#### Task to complete:
In the entries below, tally the lines that contain the string "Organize", then state that number alone.

(Given entries begins)

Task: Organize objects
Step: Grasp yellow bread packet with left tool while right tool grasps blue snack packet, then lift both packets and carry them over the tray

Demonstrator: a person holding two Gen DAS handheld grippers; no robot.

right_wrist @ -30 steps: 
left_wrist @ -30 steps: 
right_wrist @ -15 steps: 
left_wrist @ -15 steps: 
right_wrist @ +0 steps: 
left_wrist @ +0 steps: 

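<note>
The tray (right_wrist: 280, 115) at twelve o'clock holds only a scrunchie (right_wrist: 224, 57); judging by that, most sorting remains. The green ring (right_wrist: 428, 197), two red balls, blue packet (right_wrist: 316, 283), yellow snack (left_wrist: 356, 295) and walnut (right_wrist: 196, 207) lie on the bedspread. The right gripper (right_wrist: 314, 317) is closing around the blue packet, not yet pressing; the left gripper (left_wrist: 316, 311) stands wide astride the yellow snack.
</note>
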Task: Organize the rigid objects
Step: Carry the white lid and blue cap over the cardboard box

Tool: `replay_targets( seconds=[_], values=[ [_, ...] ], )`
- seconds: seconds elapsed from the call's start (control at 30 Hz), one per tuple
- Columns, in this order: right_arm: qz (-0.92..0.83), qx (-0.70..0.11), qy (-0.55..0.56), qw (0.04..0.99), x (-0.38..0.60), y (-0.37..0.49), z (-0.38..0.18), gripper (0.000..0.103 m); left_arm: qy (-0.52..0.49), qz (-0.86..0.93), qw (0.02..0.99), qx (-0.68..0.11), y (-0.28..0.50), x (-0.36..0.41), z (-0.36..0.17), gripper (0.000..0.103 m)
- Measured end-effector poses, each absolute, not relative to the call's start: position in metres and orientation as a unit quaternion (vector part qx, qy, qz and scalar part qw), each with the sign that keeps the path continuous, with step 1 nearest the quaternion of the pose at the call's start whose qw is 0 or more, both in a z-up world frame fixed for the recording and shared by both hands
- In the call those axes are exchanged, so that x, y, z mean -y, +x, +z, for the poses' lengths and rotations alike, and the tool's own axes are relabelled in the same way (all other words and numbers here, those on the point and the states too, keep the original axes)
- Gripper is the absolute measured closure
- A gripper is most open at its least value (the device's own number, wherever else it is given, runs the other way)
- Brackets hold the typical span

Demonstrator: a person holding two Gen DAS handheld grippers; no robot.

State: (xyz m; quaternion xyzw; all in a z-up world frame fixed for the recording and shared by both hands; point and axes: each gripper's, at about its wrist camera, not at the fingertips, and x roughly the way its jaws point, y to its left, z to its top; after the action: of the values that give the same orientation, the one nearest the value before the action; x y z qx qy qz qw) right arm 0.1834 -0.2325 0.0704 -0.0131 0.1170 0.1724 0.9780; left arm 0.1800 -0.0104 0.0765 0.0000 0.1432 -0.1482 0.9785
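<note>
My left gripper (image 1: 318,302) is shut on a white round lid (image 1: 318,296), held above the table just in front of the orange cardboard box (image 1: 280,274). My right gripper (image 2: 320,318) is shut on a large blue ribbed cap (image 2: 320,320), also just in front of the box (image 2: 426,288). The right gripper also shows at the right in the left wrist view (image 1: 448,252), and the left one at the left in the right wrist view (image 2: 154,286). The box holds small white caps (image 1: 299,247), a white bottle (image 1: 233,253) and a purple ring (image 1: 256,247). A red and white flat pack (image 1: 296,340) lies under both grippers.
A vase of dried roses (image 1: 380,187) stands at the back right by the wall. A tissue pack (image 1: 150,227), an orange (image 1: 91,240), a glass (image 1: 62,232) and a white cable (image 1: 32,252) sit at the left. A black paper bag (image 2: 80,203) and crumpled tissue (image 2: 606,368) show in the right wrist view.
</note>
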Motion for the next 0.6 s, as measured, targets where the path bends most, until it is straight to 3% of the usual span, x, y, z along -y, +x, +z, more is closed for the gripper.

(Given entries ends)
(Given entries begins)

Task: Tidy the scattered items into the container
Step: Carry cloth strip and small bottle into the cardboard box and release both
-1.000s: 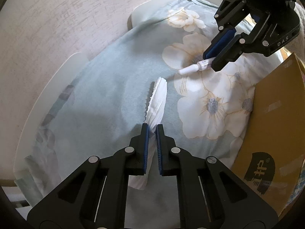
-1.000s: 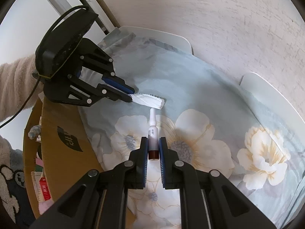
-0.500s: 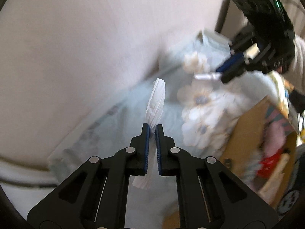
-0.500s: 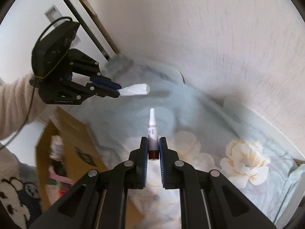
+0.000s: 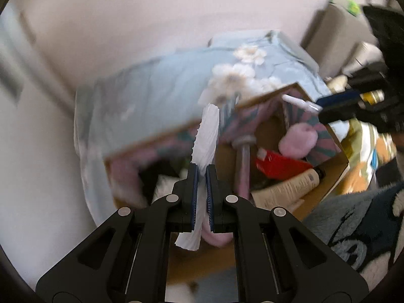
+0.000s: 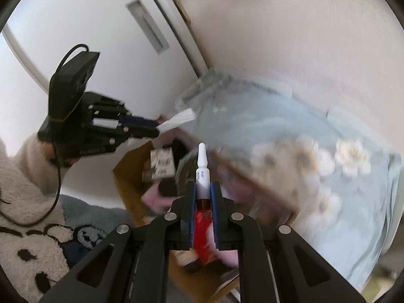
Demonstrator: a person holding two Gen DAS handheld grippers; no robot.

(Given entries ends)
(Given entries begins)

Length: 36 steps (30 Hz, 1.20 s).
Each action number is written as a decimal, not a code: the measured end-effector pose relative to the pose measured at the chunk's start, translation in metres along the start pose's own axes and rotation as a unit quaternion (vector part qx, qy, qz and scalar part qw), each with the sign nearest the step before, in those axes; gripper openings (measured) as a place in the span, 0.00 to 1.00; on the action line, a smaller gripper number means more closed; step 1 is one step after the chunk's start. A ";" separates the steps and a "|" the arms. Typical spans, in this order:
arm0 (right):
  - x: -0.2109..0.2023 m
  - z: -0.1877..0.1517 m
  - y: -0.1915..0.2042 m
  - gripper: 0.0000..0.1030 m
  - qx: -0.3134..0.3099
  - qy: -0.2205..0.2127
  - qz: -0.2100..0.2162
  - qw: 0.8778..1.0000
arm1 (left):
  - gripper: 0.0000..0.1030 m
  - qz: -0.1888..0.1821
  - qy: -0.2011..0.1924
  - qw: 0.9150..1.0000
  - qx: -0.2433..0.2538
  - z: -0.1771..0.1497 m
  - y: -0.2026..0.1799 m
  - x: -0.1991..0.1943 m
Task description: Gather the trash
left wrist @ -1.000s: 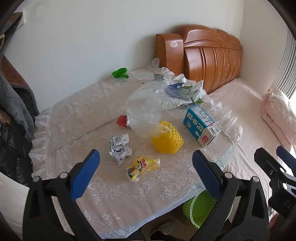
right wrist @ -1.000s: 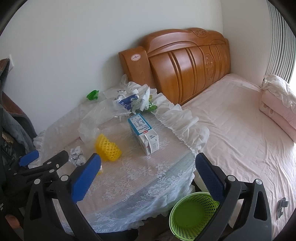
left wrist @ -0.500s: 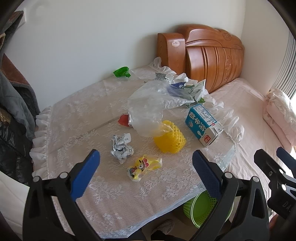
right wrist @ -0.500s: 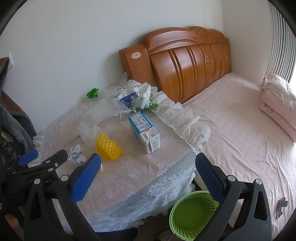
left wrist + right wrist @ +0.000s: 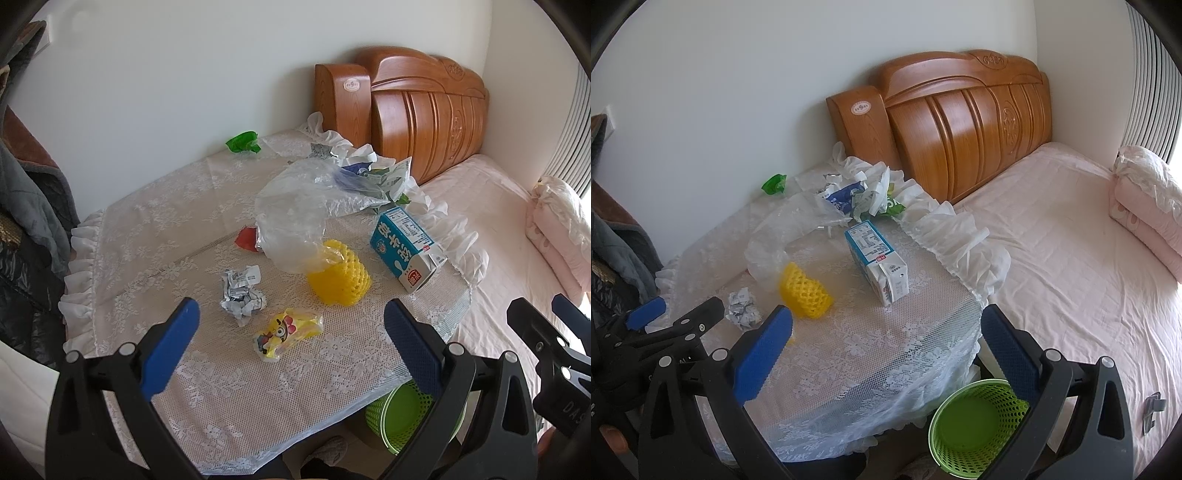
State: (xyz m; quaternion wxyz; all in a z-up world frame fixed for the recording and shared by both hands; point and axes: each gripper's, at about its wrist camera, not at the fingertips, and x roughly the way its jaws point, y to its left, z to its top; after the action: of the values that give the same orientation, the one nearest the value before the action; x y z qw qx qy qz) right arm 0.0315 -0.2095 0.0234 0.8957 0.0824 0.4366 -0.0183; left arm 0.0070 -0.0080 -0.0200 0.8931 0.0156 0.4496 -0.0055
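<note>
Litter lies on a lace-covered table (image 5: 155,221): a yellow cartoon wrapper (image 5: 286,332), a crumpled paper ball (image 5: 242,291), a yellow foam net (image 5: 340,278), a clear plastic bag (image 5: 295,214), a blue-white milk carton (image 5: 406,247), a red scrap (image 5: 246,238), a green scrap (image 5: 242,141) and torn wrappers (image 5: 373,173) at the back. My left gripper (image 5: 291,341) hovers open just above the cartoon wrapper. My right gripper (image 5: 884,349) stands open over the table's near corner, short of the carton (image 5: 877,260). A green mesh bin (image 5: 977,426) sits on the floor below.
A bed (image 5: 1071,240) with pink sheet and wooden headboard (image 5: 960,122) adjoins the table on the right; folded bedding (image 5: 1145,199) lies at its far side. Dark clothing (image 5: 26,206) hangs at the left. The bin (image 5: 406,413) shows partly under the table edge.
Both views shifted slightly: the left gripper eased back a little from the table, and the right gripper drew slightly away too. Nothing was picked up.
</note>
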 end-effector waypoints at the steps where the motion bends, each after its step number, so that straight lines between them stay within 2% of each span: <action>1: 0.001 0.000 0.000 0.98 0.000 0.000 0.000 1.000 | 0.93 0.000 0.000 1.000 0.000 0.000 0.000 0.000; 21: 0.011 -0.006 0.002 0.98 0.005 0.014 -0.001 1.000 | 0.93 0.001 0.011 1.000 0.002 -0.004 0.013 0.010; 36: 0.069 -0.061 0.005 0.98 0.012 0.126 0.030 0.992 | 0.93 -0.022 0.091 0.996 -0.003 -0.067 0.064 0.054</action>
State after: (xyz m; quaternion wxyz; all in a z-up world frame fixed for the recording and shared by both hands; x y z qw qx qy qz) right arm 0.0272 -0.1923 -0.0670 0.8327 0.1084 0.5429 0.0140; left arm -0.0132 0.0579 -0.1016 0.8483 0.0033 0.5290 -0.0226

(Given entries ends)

#### Solution for this exercise:
2